Bradford's postscript, with its cry of triumph, is worth considering, for it gives dramatic unity to the lives of the Pilgrims. They had a definite program, and it was accomplished. Within a single lifetime it was possible to see the seed-sowing and the harvest. And the harvest was greater than any of the little company had imagined to be possible.

There had come to Bradford the news of the Battle of Naseby, the storming of Bristol, and the surrender of Charles to the Scots. And with the political and military success there was the triumph of the religious ideas of the Puritans. Parliament had on the advice of the assembly of divines revolutionized the discipline of the church. No more should the sign of the cross be used in baptism, the communion table should be set in the body of the church, the ring should not be used in marriage, there should be no wearing of vestments, no prescribed forms of prayer, no keeping of saints' days. All the points for which Plymouth and Salem in the days of adversity had contended had been accepted by those who ruled all England. The story has a dramatic completeness like that of the antislavery movement or the unification of Italy. Let us not blur the outlines of the picture by confusing it with ideas that belong to another era.

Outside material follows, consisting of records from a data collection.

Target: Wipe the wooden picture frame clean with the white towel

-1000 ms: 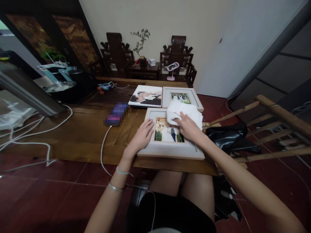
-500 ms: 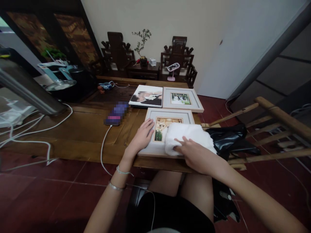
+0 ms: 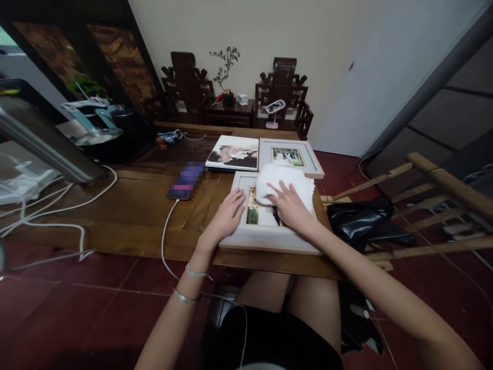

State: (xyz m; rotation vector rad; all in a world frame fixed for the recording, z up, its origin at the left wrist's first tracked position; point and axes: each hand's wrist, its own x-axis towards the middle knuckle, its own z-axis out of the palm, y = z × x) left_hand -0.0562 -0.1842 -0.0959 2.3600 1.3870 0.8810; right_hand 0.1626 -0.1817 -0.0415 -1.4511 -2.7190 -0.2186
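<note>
In front of me a light wood picture frame [image 3: 265, 237] lies flat near the table's front edge, with a photo inside a pale mat. My left hand [image 3: 230, 211] rests on its left side, fingers laid out flat. A folded white towel [image 3: 285, 180] covers the frame's upper right part and hides some of the photo. My right hand [image 3: 289, 205] presses on the towel and grips it, fingers partly spread over the cloth. Behind it lie a second picture frame [image 3: 311, 167] and a white photo album [image 3: 231, 163] with a picture on its cover.
A phone [image 3: 185, 182] with a white cable lies to the left on the wooden table [image 3: 131, 221]. Farther left stand a grey metal post [image 3: 57, 139] and tangled white cords. A black bag [image 3: 358, 218] sits on a bamboo chair [image 3: 447, 185] at the right.
My right hand has moved the towel away from me across the frame, from its lower right to its upper right. My left hand has stayed in place.
</note>
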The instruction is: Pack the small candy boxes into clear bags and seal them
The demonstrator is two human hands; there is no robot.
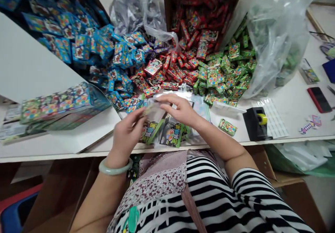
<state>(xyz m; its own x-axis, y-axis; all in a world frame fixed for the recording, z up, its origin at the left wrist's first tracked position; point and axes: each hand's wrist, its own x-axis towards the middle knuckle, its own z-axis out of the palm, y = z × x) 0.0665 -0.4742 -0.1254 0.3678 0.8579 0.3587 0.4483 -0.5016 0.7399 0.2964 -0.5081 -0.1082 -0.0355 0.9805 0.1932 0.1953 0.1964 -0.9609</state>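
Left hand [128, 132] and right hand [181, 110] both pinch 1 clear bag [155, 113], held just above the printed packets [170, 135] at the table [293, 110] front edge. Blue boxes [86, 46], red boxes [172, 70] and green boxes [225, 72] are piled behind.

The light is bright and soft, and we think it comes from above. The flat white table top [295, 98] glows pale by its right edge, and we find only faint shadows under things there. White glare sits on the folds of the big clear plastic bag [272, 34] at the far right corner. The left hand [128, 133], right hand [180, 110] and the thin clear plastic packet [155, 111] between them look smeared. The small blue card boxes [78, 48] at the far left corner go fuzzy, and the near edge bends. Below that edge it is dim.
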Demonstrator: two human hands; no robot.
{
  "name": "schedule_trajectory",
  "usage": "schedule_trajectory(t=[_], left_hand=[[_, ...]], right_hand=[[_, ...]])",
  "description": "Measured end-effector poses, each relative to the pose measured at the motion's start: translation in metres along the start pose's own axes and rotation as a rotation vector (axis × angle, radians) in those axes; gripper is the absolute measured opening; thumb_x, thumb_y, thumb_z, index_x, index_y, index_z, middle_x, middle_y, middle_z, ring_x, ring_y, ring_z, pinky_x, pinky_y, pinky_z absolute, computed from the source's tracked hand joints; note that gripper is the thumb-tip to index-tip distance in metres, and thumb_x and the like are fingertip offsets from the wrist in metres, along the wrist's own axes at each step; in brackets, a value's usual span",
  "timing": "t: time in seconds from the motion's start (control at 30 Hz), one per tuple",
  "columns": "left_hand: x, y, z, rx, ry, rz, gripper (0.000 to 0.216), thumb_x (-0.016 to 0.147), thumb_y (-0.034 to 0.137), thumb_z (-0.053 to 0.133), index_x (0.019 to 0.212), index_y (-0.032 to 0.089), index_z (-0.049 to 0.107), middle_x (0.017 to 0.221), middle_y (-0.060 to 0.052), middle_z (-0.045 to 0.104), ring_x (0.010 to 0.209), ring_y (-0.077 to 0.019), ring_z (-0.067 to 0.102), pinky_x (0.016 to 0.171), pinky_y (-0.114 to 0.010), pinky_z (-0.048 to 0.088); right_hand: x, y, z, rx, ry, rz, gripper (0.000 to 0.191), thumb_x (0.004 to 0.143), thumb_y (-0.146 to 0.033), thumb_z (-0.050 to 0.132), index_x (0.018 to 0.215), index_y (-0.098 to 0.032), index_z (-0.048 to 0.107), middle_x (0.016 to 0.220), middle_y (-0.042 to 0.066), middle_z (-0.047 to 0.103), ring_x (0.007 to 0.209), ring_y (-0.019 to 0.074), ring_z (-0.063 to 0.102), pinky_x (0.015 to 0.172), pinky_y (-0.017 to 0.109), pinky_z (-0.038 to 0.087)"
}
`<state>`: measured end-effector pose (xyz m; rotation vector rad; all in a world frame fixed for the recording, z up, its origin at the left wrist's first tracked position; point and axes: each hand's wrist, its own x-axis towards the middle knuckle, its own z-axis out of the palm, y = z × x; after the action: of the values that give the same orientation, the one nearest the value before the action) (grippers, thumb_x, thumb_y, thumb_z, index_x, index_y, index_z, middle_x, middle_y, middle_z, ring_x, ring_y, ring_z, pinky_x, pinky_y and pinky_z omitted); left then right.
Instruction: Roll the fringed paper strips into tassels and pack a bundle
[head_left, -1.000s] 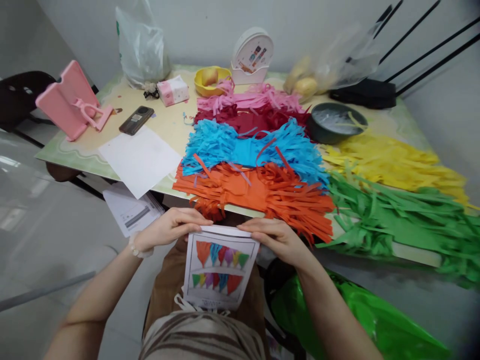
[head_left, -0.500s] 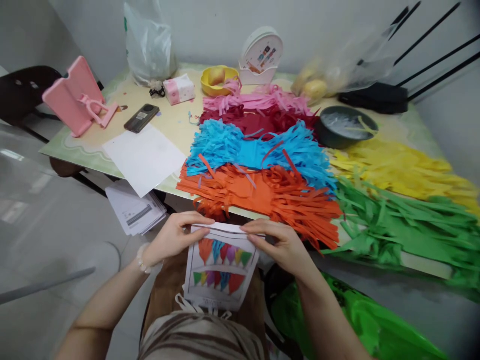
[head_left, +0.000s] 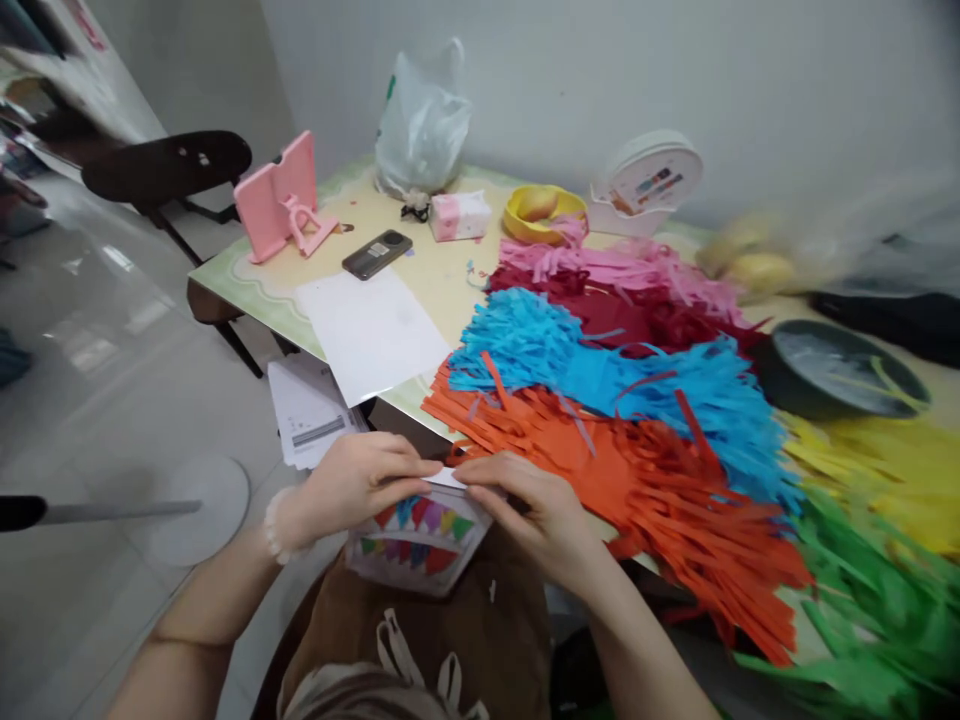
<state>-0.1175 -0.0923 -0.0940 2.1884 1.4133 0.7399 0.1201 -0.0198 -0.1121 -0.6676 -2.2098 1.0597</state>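
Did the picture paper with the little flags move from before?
Yes. The paper has dropped lower onto the lap, farther below the orange strips at the table edge, with both hands closer together on its top.

The printed sheet (head_left: 420, 540) lies under the fingers (head_left: 420, 468); the fringed paper pile (head_left: 645, 480) lies right, on the table (head_left: 247, 275).

bag of fruit (head_left: 757, 262) blurred | green fringe (head_left: 877, 620) cut off right

White sheet (head_left: 420, 540) printed with multicoloured flags; orange fringe (head_left: 637, 480); blue fringe (head_left: 600, 365)
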Motion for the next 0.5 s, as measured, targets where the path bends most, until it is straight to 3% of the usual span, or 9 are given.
schedule_trajectory(t=[0.07, 0.13, 0.2, 0.3, 0.37, 0.5], left_hand=[[-0.016, -0.017, -0.007, 0.13, -0.013, -0.057, 0.029, 0.099, 0.034, 0.051, 0.111, 0.02, 0.074, 0.099, -0.004, 0.076, 0.086, -0.0161, 0.07, 0.073, -0.025, 0.051], [-0.025, -0.035, -0.011, 0.229, -0.051, -0.106, 0.03, 0.099, 0.035, 0.049, 0.109, 0.022, 0.075, 0.096, -0.004, 0.076, 0.084, -0.0178, 0.07, 0.074, -0.028, 0.051], [-0.027, -0.051, -0.012, 0.269, -0.1, -0.115, 0.03, 0.1, 0.035, 0.048, 0.109, 0.022, 0.074, 0.091, -0.003, 0.076, 0.084, -0.0183, 0.069, 0.089, -0.036, 0.05], [-0.016, -0.072, -0.013, 0.252, -0.159, -0.082, 0.028, 0.101, 0.031, 0.048, 0.109, 0.022, 0.073, 0.087, -0.001, 0.076, 0.083, -0.0167, 0.069, 0.115, -0.05, 0.029], [-0.004, -0.086, -0.014, 0.213, -0.2, -0.07, 0.026, 0.1, 0.03, 0.05, 0.107, 0.022, 0.074, 0.087, -0.001, 0.076, 0.083, -0.0158, 0.069, 0.12, -0.053, 0.019], [0.013, -0.109, -0.015, 0.124, -0.285, -0.088, 0.018, 0.094, 0.031, 0.06, 0.097, 0.023, 0.076, 0.087, -0.001, 0.077, 0.083, -0.0164, 0.07, 0.121, -0.053, 0.017]], right_hand=[[0.027, 0.006, 0.003, -0.06, -0.056, 0.052, 0.014, 0.094, -0.023, 0.059, 0.103, -0.023, 0.069, 0.102, 0.006, 0.076, 0.094, 0.0198, 0.072, 0.083, 0.031, 0.057], [0.059, 0.019, 0.008, -0.156, -0.029, 0.105, 0.014, 0.094, -0.023, 0.056, 0.102, -0.021, 0.066, 0.101, 0.008, 0.075, 0.092, 0.0219, 0.072, 0.081, 0.034, 0.057], [0.093, 0.035, 0.02, -0.247, -0.016, 0.132, 0.013, 0.091, -0.019, 0.054, 0.101, -0.02, 0.062, 0.096, 0.009, 0.074, 0.088, 0.023, 0.072, 0.079, 0.036, 0.056], [0.133, 0.058, 0.047, -0.356, -0.083, 0.105, 0.02, 0.086, -0.013, 0.052, 0.105, -0.018, 0.055, 0.096, 0.01, 0.07, 0.088, 0.0246, 0.07, 0.078, 0.037, 0.055], [0.147, 0.069, 0.065, -0.398, -0.116, 0.066, 0.025, 0.085, -0.01, 0.05, 0.108, -0.017, 0.052, 0.104, 0.014, 0.067, 0.094, 0.0266, 0.067, 0.08, 0.039, 0.054], [0.151, 0.076, 0.088, -0.42, -0.141, 0.035, 0.026, 0.083, -0.007, 0.046, 0.107, -0.017, 0.051, 0.111, 0.016, 0.06, 0.102, 0.0294, 0.062, 0.085, 0.042, 0.053]])
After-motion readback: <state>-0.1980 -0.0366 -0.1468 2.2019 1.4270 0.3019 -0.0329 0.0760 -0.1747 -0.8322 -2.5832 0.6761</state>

One who watched at the death-bed of Oliver Cromwell, and who heard him praying, said "a public spirit to God's cause did breathe in him to the very last." In these words are expressed the soul of the Puritan Revolution. The men who struggled in behalf of the English Commonwealth believed that they knew what God's cause was. It was not a private virtue; it was large and public, and to be expressed in civil institutions for whose maintenance they were directly responsible. They were ardent patriots and believed that to their own nation, in their own time, was given the honor of setting up a government in accordance with the revealed will of God. Let us think of them in the moments when they were filled with the glowing sense of the immediate realization of their ideal. Milton expressed their mood:

Journeys end in lovers meeting

Now once again by all concurrence of signs, and by the general instinct of holy and devout men, as they daily and solemnly express their thoughts, God is decreeing some new and great period in the Church, even to the reforming of Reformation itself: what does he then but reveal himself to his servants, and, as his manner is, first to his Englishmen.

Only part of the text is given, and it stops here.